And from that basement, the situation deteriorated.  In their 2013 paper, Gates and Kerans, together with John Keebaugh of the Orma J. Smith Museum at The College of Idaho (ALBRCIDA), and  S. K. Kalinowski of Montana State University, reported the confirmation of snails that they identified as “Physa natricina” all the way down the length of the Snake River in Idaho, beyond Boise to the Oregon border.  This result is not surprising, on the face of it.  Dwight Taylor recorded all his modern collections “from the vicinity of Bliss to Hammett, Idaho,” roughly halfway between Minidoka and Boise, RM 525 – 571.

And indeed, the ALBRCIDA collection, where all Snake River physid samples have been deposited for many years, does hold many small-bodied Physa with inflated apertures, matching Taylor’s 1988 holotype as well as any of his paratypes, collected throughout most of the length of the Snake River in Idaho.  Quoting the 2013 paper by Gates, Kerans and colleagues verbatim: “Fifty-two specimens matching P. natricina shell characteristics were found in ALBRCIDA samples.  The furthest downstream P. natricina was collected at RK 592 (RM 367) in 2001 and the furthest upstream from RK 900 (RM 559) in 2002 (Fig. 3).”  Fine.

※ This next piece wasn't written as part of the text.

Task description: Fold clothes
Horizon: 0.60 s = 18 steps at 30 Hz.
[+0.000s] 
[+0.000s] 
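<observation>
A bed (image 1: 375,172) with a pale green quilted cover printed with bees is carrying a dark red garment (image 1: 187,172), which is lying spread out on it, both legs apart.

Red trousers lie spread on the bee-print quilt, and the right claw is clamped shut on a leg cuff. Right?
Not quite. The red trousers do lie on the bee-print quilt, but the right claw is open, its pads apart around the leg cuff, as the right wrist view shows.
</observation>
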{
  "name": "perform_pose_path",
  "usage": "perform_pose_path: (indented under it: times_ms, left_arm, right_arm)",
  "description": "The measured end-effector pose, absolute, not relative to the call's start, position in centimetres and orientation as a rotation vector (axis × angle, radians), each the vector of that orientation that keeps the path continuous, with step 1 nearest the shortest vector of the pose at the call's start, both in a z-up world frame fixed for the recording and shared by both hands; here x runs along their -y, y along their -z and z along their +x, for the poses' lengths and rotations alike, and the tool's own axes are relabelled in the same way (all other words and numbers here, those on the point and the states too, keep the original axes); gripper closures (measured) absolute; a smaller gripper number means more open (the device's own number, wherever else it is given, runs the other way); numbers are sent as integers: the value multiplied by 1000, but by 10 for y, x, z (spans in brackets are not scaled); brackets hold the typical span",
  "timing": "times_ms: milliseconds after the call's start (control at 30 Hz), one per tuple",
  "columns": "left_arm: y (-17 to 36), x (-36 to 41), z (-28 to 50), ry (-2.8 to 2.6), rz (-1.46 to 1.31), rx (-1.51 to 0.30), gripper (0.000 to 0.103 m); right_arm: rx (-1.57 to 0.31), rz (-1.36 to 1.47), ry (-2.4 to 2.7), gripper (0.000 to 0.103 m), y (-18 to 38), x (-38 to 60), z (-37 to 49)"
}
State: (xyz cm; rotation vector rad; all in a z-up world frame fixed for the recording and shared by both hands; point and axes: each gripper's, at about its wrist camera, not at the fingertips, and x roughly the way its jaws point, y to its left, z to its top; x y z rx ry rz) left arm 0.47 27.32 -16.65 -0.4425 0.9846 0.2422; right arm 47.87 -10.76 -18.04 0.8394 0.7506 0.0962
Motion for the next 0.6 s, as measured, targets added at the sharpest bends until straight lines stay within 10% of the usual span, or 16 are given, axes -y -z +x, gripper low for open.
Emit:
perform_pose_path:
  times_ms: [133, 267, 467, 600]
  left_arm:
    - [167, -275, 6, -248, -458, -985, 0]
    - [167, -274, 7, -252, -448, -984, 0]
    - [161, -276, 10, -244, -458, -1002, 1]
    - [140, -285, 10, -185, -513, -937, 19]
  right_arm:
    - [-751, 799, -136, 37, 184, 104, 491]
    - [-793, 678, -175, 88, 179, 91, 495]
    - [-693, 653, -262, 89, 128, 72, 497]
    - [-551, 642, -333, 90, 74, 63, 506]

The problem is in the reporting of the sequence data.  There is an irregularity hidden so deeply in the paper by Gates, Kerans and colleagues [8] that I missed it entirely in my 2013 review, and only spotted it quite recently, as I was trying to correlate their results with the 2021 results of Mike Young and colleagues [1].  Watch this closely.

Gates, Kerans & colleagues selected N = 15 physids matching the P. natricina phenotype from the Minidoka Dam tailwaters for sequencing, which they listed in their Table 1, 15 physids matching the P. natricina phenotype from museum collections further downstream, which they listed in their Table 2, and 5 Physa gyrina, for a total of 35 individuals.  Here is how they reported their results, verbatim [9]:

“Only two of the five molecular markers surveyed produced amplicons suitable for sequencing, CO1 and mitochondrial ribosomal subunit 16S.  Twenty specimens produced readable sequences at the 16S locus with an aligned sequence length of 375 base pairs (bp) (GenBank Accession # GU830927 – GU830941 and JF806430 – JF806434). Only 16 out of 35 samples produced readable sequences at the CO1 locus with an aligned sequence length of 634 bp (GenBank Accession # GU830942 – GU830952 and JF806435 – JF806439).”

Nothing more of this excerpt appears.